Example: Restoring all applications from the last known good image to bring a corrupted system back online

Use a combination of controls to help ensure that the organisational processes, people, and
technology operate within prescribed bounds.

Question 9

Information security involves protecting information assets from harm or damage.

“Information” is considered in one of three possible states:

Answer 9

During storage

• Information storage containers
• Electronic, physical, human

During transmission
- Physical or electronic

During processing (use)

• Physical or electronic
• Security controls for all information states are needed

Question 10

What is the relation between security services and goals?

Answer 10

A security service supports a general security goal. The traditional definition of information security is to ensure the three CIA security services/ goals for data and systems, which is Confidentiality, Integrity and Availability.

CIA are the three main security services and goals.
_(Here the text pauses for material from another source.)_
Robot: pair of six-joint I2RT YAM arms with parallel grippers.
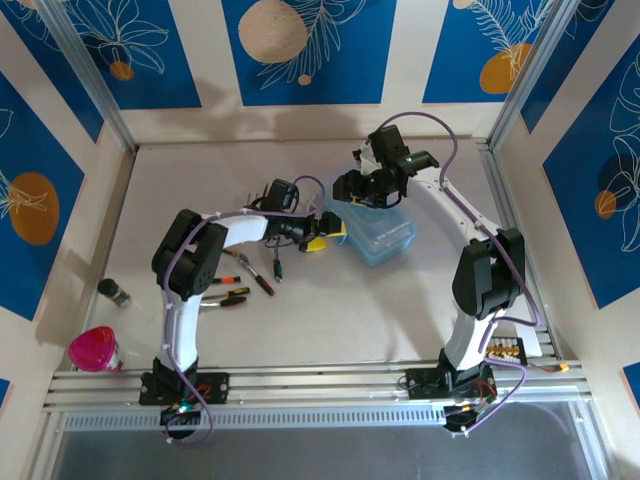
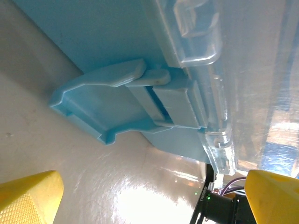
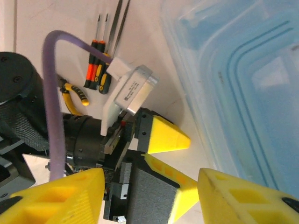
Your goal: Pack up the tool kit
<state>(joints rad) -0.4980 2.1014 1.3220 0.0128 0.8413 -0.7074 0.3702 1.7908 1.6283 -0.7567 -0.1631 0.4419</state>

DATA PRIVACY is an additional goal which relies on CIA. —> CIAP

Question 11

What is the definition of integrity according to ISO2700?

Answer 11

The property of accuracy and completeness.

Question 13

What are the two types of integrity?

Answer 13

Data integrity:
The property that data has not been altered or destroyed in an unauthorised manner.

System integrity:
The property of accuracy and completeness.

Can include the accountability of actions

Question 15

What are the main threats to integrity?

Answer 15

• Data and system corruption

- Loss of accountability

Question 15

What are the security controls for integrity?

Answer 15

• Hashing, cryptographic integrity check and encryption
• Authentication, access control and logging
• Software digital signing
• Configuration management and change control (system integrity)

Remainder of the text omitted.